🤔Lutte contre la drosophilia suzukii dans la filière ceriseMme Laurence Heydel Grillere interroge M. le ministre de l'agriculture et de la souveraineté alimentaire quant à la situation des exploitants agricoles de la filière cerise face au manque d'alternatives concernant la lutte contre la
drosophilia suzukii, un parasite qui a drastiquement fait chuter la production depuis 2016. Après l'interdiction du diméthoate, les professionnels ne pouvant protéger leurs vergers avec des filets en raison de la topographie de leurs parcelles ou de la taille des arbres, se sont rabattus sur le phosmet, un insecticide qui représentait une alternative crédible au diméthoate. Depuis, la Commission européenne a pris la décision d'interdire le phosmet. Si personne n'a envie de défendre l'utilisation de ce produit, son interdiction laisse la filière cerise sans solution fiable face aux ravageurs, à la merci des destructions de récoltes... et des importations concurrentes. Les réunions techniques organisées par les soins de M. le ministre, dont l'une d'entre-elles à destination des professionnels ardéchois, ont permis d'évoquer les pistes de solution à moyen et long terme, qu'il s'agisse d'investissements dans la recherche et développement pour introduire un prédateur au parasite, ou encore de soutien technique et financier pour la mise en place de filets de protection. Mme la députée se félicite de cette initiative et remercie M. le ministre d'avoir pris en compte l'inquiétude des arboriculteurs. Néanmoins, sur le très court-terme, à savoir la saison 2023, les arboriculteurs restent sans solution. En dernier recours, il pourrait être fait usage du cyazypyr ou cyantraniprole sous dérogation. Cependant ces molécules, n'agissant qu'à un seul stade du développement de l'insecte, nécessitent des traitements tous les 6 jours y compris en période de récolte et sans résultat garanti. En Ardèche, ce sont ainsi près de 800 hectares de vergers qui pourraient être arrachés sachant qu'au-delà de ces hectares menacés, c'est l'équilibre économique de plusieurs centaines d'exploitations qui est remis en question, la cerise représentant un élément essentiel dans la diversité et le maintien économique de ces structures. Aussi, l'inquiétude des professionnels de la filière cerise est compréhensible. La filière est déjà fragilisée économiquement suite aux gels, grêles et sécheresses. Les professionnels de la cerise ont besoin de pouvoir se projeter. Dans un contexte où on lance le plan « Souveraineté Alimentaire Fruits et Légumes », il est important que la filière cerise obtienne des moyens de lutte contre la
drosophilia suzukii à la hauteur des enjeux de reconquête de la production fruitière française.
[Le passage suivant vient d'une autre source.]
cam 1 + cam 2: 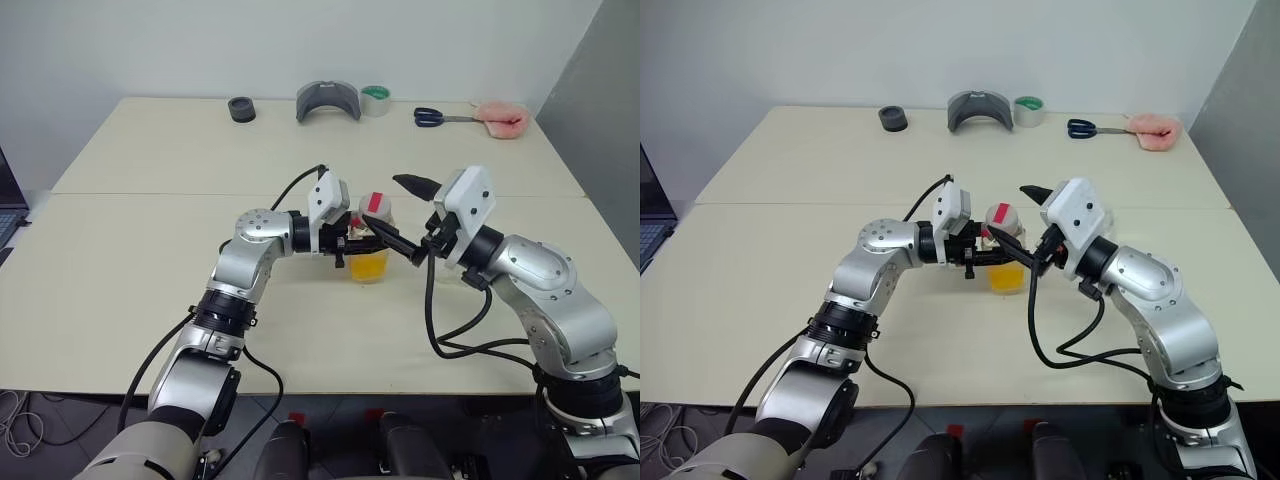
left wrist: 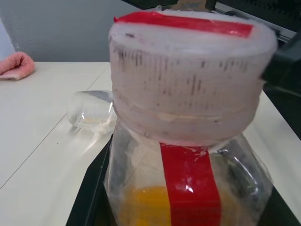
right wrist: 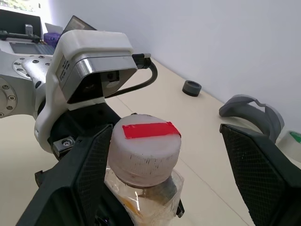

Par conséquent, Mme la députée souhaite connaître les mesures prises pour la protection des récoltes 2023 de cerises françaises d'une part et d'autre part, en cas de défaillance de ces dernières, les mesures d'accompagnement envisagées pour les producteurs que ce soit pour une conversion du verger ou pour compenser les pertes de récolte jusqu'à la mise au point de techniques de protection efficace. Enfin, elle souhaiterait également connaître les mesures prises pour garantir aux Françaises et Français que les cerises commercialisées en France ont été produites sans utilisation des produits phytosanitaires interdits.